While the writer was a member of the faculty at Blacksburg, General Pickett was often there and in that vicinity doing an insurance business. The writer was his medical advisor and saw much of him, and he often referred in our conversation to war incidents, and spoke of General Lee always in terms of the highest veneration and respect. I have never felt any personal unkindness to Col. Mosby, but certainly all right minded men must deplore the disposition to attack and disparage his former associates in arms in their lost righteous cause. No one has questioned his right to leave the Democratic Party, to declare himself a Republican, to seek and obtain Federal office; and now in helpless old age, when they have cast him off and no one has cast these things in his teeth, what can he hope to gain by disparaging such men as Pickett?

The youngest hero of our lost cause is an old man now. It is sad to see old men, companions in a lost cause, who stand tottering on the verge of eternity, casting slurs upon each other, and even upon the reputations of the dead, their former companions in arms.

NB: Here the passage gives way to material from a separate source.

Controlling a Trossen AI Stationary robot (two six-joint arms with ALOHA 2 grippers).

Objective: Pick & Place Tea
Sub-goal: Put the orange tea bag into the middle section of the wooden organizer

What do they hope to gain by defaming the dead? What must our children think of such things? Would you teach them to despise the cause in which their fathers fought and fell, and the very graves in which their ashes repose? Comrades, in the name of God, in the name of the dead, who sleep, let us at last have peace among surviving heroes of our lost cause.

M. G. Elzey

[Letter from author and historian Clifford Dowdey, October 5, 1957]

"There seems no real factual support for the alleged animosity between Pickett and the Old Man, or for Lee's dismissal of Pickett. Apparently all we have to go on for the dismissal is that Walter Taylor wrote Fitz Lee that he had written such an order, and Mosby seems to be the chief witness for any actual exchange of coldness between Pickett and Lee after the war. Pickett, like any man with a strong personality (say, J.E.B. Stuart) made enemies as easily as he made friends but that the glory that accrued to him for Gettysburg aroused a jealousy in men who had never liked him (as Hunton, Haskell and Otey), and they felt compelled to denigrate him."